Two indicators point to a still strong US economy. This leads investors to fear even more rate hikes from the Fed. Tesla drives into the guardrail again and AMC is hit.
The New York stock exchanges seemed Wednesday in Christmas rally mode with their solid gains, but the mood has turned after three consecutive days of gains. The Dow Jones
lost 1.1 percent at the close, the S&P 500 slipped 1.5 percent and the technology exchange Nasdaq
even thundered 2.2 percent lower. Although this last barometer was more than 3 percent in the red earlier in the day.
Interest rate fears overcame year-end optimism now that the US central bank (Fed) has made it clear that the economy and the labor market must cool down in order to quell high inflation for a long time. But the latest numbers seem to indicate that both are still strong.

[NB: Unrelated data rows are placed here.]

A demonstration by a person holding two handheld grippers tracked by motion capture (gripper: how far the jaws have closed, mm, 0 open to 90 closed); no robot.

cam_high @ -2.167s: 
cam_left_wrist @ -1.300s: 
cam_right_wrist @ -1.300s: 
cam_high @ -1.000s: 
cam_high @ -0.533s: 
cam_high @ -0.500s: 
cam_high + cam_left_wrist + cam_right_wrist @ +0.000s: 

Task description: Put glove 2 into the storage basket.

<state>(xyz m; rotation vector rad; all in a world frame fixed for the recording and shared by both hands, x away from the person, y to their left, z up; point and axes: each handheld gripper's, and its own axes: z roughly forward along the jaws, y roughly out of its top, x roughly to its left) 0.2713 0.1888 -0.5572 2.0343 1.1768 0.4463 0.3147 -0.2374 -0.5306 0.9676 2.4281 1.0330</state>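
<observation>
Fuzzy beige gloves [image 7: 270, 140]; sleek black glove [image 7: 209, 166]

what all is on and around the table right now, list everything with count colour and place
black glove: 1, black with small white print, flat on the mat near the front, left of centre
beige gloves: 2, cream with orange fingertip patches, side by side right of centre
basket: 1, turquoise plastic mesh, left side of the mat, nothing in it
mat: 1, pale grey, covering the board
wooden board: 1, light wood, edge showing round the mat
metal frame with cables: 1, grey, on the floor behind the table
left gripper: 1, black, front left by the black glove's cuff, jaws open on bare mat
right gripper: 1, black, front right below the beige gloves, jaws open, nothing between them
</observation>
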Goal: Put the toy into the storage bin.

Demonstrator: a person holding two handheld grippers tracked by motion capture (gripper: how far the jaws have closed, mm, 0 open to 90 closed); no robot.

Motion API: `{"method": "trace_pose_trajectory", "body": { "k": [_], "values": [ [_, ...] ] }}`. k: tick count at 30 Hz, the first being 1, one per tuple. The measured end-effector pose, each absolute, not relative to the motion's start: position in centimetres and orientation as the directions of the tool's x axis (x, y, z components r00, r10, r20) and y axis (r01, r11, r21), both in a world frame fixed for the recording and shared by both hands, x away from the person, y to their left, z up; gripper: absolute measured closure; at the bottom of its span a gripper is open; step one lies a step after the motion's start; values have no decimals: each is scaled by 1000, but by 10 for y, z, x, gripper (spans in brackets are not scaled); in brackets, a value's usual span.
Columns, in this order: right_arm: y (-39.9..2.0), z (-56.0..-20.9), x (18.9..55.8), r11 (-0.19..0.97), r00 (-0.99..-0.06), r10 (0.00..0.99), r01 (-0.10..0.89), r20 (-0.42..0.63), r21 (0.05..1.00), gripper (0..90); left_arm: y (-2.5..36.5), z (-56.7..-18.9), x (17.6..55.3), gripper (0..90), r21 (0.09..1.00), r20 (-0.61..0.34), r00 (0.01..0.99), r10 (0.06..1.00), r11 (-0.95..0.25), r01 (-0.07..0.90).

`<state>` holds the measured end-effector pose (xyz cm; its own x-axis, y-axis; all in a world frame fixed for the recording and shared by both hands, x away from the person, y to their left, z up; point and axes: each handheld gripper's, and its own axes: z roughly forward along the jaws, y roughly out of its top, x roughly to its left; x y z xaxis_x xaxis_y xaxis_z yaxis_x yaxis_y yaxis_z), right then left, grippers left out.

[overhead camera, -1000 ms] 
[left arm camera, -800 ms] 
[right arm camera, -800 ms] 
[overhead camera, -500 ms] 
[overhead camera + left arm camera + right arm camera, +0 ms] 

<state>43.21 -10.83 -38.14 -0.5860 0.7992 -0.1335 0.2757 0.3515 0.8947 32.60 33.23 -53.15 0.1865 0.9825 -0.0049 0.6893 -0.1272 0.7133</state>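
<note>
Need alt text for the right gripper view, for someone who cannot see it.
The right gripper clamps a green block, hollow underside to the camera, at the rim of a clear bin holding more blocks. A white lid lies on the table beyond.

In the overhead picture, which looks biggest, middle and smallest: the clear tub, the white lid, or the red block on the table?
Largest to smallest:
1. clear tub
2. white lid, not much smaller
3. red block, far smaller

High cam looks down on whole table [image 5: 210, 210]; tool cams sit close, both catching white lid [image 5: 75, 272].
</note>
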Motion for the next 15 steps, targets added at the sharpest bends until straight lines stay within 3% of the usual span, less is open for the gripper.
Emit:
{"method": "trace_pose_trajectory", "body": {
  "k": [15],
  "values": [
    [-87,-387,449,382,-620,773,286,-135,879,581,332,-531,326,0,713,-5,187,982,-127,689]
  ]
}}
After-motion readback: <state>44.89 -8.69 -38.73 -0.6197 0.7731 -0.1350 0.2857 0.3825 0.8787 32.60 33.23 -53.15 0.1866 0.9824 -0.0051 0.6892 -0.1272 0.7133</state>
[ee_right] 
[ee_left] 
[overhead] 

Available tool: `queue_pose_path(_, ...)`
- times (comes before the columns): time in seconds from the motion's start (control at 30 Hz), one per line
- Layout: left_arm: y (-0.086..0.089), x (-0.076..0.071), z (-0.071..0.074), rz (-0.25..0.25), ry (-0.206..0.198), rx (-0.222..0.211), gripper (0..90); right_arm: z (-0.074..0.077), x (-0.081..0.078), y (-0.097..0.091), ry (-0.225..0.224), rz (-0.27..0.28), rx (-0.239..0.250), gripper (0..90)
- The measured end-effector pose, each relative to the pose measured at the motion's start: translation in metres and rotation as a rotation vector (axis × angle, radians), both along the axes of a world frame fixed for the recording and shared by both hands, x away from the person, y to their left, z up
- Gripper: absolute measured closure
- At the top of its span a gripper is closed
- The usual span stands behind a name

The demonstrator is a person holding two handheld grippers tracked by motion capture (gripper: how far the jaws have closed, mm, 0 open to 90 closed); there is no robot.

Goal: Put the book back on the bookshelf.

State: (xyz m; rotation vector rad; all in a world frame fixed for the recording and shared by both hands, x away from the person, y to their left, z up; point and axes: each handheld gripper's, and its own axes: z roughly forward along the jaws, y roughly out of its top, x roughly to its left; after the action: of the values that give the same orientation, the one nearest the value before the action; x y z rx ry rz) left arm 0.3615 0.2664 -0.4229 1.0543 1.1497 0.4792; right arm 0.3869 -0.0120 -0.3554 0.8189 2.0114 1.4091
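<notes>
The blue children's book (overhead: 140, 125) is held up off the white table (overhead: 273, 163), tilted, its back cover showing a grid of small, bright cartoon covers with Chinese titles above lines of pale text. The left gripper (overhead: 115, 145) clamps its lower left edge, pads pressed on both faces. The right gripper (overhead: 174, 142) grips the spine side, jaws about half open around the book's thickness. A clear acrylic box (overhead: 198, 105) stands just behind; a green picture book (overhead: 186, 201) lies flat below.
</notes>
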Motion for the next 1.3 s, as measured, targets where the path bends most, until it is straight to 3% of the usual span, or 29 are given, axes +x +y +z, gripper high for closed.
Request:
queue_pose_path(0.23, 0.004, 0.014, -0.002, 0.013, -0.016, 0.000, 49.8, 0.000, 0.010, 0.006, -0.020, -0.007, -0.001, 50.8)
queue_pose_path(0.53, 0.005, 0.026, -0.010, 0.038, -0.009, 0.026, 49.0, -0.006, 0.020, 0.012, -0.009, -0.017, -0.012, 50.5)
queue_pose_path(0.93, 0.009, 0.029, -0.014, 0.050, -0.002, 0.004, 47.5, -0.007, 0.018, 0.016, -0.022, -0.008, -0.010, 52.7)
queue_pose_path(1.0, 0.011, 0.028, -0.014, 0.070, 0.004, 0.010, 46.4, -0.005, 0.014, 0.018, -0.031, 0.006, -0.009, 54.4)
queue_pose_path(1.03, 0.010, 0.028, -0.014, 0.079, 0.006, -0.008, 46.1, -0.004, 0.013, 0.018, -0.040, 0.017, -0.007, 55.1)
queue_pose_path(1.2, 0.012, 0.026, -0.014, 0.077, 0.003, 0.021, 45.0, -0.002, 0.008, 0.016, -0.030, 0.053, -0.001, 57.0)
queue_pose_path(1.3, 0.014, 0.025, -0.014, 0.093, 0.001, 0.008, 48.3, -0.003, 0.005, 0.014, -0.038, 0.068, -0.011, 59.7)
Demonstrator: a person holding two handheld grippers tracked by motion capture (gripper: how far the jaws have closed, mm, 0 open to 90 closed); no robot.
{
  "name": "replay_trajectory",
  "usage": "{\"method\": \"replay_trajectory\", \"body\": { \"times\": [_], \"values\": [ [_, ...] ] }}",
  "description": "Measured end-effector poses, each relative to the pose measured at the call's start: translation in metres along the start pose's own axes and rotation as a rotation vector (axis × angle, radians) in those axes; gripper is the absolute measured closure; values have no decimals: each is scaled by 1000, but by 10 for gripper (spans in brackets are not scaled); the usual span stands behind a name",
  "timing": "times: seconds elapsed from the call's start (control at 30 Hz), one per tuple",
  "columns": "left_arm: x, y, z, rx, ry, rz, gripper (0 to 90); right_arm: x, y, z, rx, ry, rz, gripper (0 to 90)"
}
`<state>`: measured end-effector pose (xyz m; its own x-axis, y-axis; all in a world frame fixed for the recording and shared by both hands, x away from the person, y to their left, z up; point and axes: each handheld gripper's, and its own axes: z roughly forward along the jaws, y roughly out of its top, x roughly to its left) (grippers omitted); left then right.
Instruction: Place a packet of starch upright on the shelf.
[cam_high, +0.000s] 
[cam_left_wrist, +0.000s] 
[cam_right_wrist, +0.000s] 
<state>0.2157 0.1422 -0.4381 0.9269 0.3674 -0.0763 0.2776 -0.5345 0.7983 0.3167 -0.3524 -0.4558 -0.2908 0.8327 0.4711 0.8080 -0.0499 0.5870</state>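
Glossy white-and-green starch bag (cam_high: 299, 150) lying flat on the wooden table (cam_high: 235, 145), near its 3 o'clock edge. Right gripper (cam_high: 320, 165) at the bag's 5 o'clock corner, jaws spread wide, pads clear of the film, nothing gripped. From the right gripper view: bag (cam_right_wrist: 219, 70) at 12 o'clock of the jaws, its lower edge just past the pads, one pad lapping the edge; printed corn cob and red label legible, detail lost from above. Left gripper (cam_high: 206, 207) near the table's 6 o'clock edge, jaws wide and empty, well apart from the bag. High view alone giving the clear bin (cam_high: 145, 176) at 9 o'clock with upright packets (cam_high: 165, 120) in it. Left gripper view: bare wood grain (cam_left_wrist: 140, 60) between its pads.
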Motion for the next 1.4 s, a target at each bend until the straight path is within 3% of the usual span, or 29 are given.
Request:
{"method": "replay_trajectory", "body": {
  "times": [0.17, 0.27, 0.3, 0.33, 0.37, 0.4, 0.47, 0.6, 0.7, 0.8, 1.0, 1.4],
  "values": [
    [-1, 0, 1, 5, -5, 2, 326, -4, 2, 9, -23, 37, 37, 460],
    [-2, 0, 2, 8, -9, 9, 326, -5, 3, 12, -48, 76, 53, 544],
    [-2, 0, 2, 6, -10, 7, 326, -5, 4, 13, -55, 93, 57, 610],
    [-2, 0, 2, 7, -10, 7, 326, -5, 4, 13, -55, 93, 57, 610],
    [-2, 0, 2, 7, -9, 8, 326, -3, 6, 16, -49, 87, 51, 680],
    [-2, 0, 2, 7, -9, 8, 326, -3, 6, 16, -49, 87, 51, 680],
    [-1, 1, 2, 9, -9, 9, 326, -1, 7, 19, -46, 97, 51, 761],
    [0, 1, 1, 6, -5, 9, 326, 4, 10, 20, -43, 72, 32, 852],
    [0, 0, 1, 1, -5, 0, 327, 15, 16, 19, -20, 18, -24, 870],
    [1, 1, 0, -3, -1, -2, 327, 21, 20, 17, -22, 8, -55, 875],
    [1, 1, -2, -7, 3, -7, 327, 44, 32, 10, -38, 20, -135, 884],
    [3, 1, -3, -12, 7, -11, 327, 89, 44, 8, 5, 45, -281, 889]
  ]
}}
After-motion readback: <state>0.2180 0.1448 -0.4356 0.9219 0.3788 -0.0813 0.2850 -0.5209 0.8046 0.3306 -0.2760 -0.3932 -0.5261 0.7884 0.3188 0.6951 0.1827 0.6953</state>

In the labor market, the number of new applications for unemployment benefits increased slightly last week to 216,000. That is fewer than the 222,000 economists predicted. This is a sign that the US labor market is still very tight.
There is also good news in terms of economic growth. It was 3.2 percent on an annual basis for the third quarter compared to the second quarter. The government previously assumed an expansion of 2.9 percent. Growth was revised upwards as consumption and business investment rose more than expected.
Investors now fear that the Fed sees an additional reason in those figures to raise the continue interest rate hikes. Those higher interest rates reduce the present value of future profits. Especially tech stocks, where the value is mainly based on profits that are yet to come, are falling lower as a result.
Big Tech does not escape the dance. Microsoft
lost 2.6 percent, Apple
fell 2.4 percent, Amazon
had to surrender 3.4 percent, Alphabet
recorded 2.2 percent in the red and Meta
lost 2.2 percent.
Another tech stock that took a beating: Tesla
. The electric car manufacturer drove against the guardrail with almost 9 percent. And that is not the first time. This year, the stock has already fallen 70 percent.
Investors and analysts are concerned about demand for the cars as an economic slowdown looms. But equally important is the problem there is with CEO Elon Musk who is also CEO of the social media company Twitter. That may distract his attention from what is happening at Tesla. In addition, there is concern that Musk’s extreme statements will make the Tesla brand more polarized.
plunged 7.4 percent to $4.91 after proposing to convert preferred stock to common stock along with a proposal to conduct a reverse stock split.
According to CEO Adam Aron, this is necessary to prevent AMC from moving towards a penny stock. According to him, this could happen under the influence of malicious Wall Street bankers. The proposal is to return one share for every ten shares to investors, so that AMC’s optical price climbs.
The preferred shares came out in August, but were quickly snapped up by retail investors who speculated on them. “It is in our shareholders’ interest to simplify the capital structure,” says Aron. In addition, the company also raised $100 million by selling preferred stock to creditor Antara Group at a price of 66 cents, 2.5 cents below Wednesday’s closing price. Today, the price of the preferred stock – under the symbol APE – soared 75 percent to $1.20.